Looking at the listing below, retype exactly the lines starting at the one containing "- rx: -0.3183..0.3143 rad" and ending at the one containing "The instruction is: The", both included, and nothing else.
==============================
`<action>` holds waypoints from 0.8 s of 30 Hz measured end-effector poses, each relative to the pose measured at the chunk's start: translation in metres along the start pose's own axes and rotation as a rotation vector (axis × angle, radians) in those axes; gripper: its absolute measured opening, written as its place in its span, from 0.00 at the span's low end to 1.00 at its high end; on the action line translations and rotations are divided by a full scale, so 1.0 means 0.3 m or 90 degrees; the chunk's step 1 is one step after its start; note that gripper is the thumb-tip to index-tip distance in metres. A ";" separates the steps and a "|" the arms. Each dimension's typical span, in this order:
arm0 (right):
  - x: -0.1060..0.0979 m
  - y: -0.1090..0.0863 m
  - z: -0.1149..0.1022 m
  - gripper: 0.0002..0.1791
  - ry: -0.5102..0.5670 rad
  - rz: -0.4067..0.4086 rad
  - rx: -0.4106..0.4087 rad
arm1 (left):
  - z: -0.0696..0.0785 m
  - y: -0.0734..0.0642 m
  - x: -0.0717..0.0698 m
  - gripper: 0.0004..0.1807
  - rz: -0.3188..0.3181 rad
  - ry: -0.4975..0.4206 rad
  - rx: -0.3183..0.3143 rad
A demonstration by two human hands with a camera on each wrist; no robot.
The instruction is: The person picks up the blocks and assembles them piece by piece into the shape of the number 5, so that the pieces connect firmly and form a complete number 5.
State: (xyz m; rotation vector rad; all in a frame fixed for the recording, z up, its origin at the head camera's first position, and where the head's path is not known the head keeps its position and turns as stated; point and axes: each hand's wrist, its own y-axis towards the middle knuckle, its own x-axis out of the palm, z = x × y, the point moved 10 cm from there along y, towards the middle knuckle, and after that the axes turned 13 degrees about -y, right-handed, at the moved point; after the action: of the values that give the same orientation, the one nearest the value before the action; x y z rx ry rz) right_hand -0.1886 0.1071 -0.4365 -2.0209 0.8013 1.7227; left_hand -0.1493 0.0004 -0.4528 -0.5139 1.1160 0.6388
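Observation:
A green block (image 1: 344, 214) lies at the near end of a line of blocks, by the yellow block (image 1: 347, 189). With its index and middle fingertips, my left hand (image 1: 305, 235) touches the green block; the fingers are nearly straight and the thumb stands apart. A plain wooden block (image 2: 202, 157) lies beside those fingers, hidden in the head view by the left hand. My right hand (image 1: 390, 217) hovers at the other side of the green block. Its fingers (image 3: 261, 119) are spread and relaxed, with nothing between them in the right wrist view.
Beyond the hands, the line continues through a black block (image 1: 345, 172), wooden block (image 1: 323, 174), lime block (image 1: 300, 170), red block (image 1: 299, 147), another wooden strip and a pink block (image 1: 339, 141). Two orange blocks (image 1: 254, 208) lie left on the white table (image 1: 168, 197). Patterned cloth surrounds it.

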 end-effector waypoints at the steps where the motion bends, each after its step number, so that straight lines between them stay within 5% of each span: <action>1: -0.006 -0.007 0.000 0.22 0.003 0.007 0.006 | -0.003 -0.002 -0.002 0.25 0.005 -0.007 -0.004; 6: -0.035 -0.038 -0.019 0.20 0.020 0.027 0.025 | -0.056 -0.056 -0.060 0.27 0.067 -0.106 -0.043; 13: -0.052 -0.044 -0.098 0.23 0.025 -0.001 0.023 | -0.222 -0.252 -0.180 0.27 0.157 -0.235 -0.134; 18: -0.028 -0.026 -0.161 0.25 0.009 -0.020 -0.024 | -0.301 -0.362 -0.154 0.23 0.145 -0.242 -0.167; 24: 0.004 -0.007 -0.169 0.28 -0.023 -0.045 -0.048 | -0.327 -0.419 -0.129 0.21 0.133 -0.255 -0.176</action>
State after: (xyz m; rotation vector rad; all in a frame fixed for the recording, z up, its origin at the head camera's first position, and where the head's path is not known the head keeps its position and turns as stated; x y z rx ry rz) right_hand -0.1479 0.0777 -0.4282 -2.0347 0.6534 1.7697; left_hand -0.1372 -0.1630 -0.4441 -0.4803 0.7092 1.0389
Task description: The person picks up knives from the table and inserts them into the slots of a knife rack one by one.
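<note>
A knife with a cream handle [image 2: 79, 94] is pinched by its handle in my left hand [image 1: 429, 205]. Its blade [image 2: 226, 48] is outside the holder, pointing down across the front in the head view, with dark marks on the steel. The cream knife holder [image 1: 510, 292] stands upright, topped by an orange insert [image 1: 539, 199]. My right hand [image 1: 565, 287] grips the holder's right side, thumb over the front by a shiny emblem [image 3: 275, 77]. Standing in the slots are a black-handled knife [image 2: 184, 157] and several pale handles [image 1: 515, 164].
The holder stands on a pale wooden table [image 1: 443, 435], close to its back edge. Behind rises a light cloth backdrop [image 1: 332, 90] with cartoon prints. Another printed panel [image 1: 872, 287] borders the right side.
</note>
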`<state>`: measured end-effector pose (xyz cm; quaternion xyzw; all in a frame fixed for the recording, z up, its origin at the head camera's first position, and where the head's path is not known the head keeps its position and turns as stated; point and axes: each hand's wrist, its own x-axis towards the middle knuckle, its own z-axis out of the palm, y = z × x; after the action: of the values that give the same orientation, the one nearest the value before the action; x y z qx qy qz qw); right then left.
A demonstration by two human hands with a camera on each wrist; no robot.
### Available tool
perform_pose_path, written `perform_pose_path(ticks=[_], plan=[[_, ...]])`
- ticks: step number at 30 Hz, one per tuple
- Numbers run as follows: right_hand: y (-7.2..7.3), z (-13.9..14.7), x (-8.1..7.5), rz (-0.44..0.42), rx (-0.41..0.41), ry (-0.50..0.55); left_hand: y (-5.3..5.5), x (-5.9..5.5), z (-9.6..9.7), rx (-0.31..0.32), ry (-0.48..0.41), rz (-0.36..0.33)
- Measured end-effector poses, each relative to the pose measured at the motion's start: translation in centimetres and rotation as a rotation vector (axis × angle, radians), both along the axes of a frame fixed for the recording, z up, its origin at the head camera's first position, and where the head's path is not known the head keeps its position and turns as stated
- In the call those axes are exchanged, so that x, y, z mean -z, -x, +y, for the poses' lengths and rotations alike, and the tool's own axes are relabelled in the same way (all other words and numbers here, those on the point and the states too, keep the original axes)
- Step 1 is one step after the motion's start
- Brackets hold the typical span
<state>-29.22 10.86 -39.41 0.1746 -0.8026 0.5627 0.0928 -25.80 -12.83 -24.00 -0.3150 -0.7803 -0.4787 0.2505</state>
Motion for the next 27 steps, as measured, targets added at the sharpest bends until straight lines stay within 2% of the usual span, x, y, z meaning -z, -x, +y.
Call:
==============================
RESULT
  - rx: -0.3183..0.3143 rad
A demonstration by two human hands with a camera on each wrist; no robot.
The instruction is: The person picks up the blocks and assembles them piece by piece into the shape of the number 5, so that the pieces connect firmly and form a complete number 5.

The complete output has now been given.